_WHAT IS BEING ASKED_. Only those lines in the data below from the line containing "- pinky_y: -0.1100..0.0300" through the line containing "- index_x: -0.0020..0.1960", both included, should be restated word for word.

_PROVIDED DATA_.
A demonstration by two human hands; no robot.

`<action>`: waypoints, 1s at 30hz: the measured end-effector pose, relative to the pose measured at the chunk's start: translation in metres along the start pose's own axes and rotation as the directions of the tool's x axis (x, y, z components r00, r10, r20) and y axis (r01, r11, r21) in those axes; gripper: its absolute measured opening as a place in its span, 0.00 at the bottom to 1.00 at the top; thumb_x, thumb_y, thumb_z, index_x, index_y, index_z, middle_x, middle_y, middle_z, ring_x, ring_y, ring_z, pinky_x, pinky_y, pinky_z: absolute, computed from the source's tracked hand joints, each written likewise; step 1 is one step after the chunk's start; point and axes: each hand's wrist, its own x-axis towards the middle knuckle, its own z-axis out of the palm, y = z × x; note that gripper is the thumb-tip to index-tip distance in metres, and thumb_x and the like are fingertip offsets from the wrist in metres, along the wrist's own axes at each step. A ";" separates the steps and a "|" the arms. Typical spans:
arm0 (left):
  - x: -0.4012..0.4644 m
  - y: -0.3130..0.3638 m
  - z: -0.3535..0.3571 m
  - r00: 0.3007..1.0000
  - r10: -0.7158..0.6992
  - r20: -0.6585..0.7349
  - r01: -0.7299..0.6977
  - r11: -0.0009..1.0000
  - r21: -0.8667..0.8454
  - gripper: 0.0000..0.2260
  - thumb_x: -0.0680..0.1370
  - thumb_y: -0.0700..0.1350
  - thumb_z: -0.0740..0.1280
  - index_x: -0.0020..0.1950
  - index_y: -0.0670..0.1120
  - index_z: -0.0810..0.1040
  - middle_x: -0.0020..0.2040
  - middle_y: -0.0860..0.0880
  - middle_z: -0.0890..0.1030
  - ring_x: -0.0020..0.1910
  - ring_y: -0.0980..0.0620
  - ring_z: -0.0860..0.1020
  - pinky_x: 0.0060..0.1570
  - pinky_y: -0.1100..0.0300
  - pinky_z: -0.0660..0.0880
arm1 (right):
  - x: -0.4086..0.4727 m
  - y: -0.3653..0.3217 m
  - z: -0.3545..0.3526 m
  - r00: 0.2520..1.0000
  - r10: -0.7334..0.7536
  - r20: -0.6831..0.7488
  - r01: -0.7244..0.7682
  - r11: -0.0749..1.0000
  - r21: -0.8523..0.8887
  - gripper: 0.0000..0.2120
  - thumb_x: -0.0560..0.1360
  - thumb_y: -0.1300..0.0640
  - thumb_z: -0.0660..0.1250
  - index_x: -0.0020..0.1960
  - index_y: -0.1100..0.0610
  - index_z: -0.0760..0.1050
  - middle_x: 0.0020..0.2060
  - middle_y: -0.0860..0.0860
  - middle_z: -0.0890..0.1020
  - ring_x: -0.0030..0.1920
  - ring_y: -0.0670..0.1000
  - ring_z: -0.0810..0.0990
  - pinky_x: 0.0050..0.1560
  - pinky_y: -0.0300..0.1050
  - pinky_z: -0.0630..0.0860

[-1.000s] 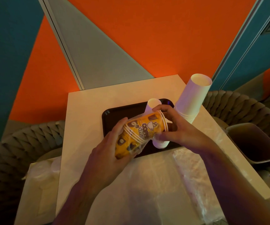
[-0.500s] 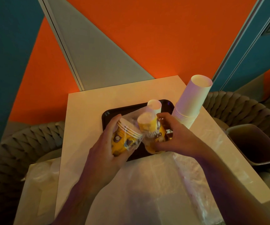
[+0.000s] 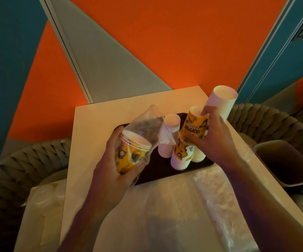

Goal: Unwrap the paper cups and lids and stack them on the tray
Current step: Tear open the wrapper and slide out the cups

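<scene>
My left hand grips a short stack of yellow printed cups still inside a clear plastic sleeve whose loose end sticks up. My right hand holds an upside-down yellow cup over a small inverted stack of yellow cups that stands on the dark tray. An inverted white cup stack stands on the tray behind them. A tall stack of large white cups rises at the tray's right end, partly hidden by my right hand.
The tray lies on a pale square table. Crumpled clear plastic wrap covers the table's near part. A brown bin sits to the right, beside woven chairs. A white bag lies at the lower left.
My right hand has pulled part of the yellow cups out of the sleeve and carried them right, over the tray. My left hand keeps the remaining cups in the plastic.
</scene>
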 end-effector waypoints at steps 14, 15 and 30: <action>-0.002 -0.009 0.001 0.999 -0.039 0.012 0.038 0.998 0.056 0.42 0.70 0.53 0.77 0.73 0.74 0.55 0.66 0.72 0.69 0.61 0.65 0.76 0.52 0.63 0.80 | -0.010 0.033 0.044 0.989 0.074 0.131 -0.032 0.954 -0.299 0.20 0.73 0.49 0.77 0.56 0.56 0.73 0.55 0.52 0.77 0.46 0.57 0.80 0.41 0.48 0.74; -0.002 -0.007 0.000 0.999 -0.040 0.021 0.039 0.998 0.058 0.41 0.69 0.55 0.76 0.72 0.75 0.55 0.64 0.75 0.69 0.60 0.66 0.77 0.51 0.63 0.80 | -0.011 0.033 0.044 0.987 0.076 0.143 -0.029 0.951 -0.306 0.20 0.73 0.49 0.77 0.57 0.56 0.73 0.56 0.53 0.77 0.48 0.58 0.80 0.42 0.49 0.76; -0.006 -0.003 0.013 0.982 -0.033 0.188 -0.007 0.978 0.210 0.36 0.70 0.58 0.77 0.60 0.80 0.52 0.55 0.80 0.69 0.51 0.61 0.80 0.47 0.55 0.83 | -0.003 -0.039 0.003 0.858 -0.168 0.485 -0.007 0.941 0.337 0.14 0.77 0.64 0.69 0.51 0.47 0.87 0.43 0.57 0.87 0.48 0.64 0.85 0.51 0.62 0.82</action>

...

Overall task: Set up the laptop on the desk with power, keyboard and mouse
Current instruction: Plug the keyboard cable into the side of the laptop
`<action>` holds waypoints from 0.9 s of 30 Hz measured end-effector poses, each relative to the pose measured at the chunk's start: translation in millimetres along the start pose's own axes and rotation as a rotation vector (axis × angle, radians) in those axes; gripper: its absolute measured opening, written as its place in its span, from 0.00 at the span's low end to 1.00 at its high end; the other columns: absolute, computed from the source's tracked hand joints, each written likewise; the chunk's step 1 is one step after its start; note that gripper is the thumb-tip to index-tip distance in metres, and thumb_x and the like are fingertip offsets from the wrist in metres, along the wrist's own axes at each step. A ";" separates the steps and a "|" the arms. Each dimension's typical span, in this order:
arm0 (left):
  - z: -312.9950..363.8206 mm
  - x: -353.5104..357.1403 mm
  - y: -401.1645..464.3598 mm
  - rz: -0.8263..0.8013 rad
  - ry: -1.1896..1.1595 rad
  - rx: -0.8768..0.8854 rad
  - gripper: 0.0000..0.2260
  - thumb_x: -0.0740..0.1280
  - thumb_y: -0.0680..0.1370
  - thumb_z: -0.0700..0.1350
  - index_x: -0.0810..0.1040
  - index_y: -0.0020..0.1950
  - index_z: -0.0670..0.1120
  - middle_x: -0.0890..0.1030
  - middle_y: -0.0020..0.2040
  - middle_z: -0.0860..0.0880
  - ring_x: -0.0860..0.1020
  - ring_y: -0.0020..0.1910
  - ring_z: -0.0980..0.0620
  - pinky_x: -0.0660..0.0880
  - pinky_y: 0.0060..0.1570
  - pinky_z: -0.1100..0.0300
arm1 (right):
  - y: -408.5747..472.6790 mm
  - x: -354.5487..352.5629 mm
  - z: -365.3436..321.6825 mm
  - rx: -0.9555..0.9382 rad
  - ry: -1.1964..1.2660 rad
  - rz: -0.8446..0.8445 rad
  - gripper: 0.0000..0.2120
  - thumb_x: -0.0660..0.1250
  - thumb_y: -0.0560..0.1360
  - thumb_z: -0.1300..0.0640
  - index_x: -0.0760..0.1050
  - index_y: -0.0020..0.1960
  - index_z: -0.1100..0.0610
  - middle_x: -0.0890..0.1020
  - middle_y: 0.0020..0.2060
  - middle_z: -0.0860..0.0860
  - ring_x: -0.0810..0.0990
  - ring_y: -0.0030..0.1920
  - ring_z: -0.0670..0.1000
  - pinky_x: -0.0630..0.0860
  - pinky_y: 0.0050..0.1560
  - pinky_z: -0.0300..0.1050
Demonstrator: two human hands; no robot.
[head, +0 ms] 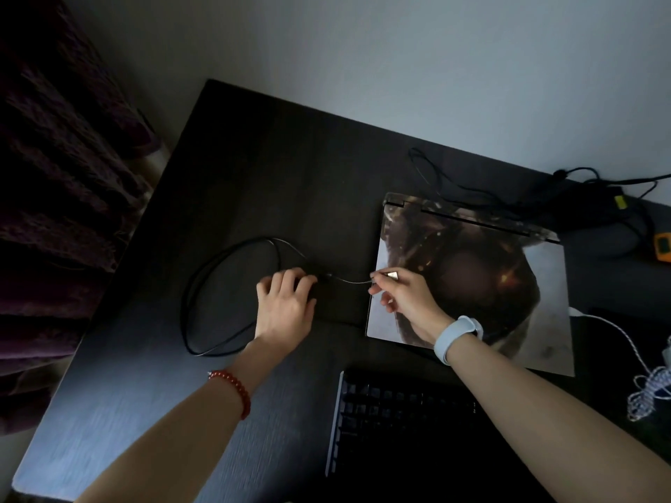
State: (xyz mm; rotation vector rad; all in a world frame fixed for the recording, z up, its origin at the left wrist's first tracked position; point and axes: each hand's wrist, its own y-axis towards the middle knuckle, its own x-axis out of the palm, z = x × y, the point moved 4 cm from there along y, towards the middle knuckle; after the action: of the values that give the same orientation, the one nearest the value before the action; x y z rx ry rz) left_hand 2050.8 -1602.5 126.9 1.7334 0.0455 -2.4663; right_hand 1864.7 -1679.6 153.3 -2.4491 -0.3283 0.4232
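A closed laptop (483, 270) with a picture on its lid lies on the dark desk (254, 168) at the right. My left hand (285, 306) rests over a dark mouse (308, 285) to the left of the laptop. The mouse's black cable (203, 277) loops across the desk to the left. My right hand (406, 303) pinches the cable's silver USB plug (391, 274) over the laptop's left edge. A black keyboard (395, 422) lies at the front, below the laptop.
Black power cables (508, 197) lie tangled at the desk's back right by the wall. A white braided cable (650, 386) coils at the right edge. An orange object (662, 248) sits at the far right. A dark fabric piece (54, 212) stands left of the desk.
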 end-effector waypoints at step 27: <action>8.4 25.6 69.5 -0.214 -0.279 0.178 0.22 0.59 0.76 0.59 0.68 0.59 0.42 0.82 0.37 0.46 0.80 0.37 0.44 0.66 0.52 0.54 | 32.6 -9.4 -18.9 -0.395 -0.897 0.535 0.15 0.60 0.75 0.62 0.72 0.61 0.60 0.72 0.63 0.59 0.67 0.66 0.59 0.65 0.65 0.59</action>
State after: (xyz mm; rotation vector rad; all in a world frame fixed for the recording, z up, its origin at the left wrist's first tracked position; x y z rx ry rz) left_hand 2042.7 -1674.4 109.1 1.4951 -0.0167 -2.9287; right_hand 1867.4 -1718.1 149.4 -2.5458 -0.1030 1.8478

_EXERCISE ANSWER_.
  - pinky_y: -0.1100..0.0300
  - pinky_z: -0.0660..0.0880
arm1 (right):
  - x: -0.4086..0.4727 m
  - y: -0.3653..0.3217 m
  - z: -0.3545..0.3526 m
  - r00: 0.2520..1.0000
  - r10: -0.7334..0.7536
  - r20: -0.6831..0.7488
  - r01: -0.7244..0.7682
  - r11: -0.0749..1.0000
  - r21: -0.8523..0.8887
  - gripper: 0.0000..0.2120
  - thumb_x: -0.0560..0.1360
  - thumb_y: -0.1300..0.0640
  - thumb_z: -0.0660..0.1250
  - index_x: -0.0020..0.1960

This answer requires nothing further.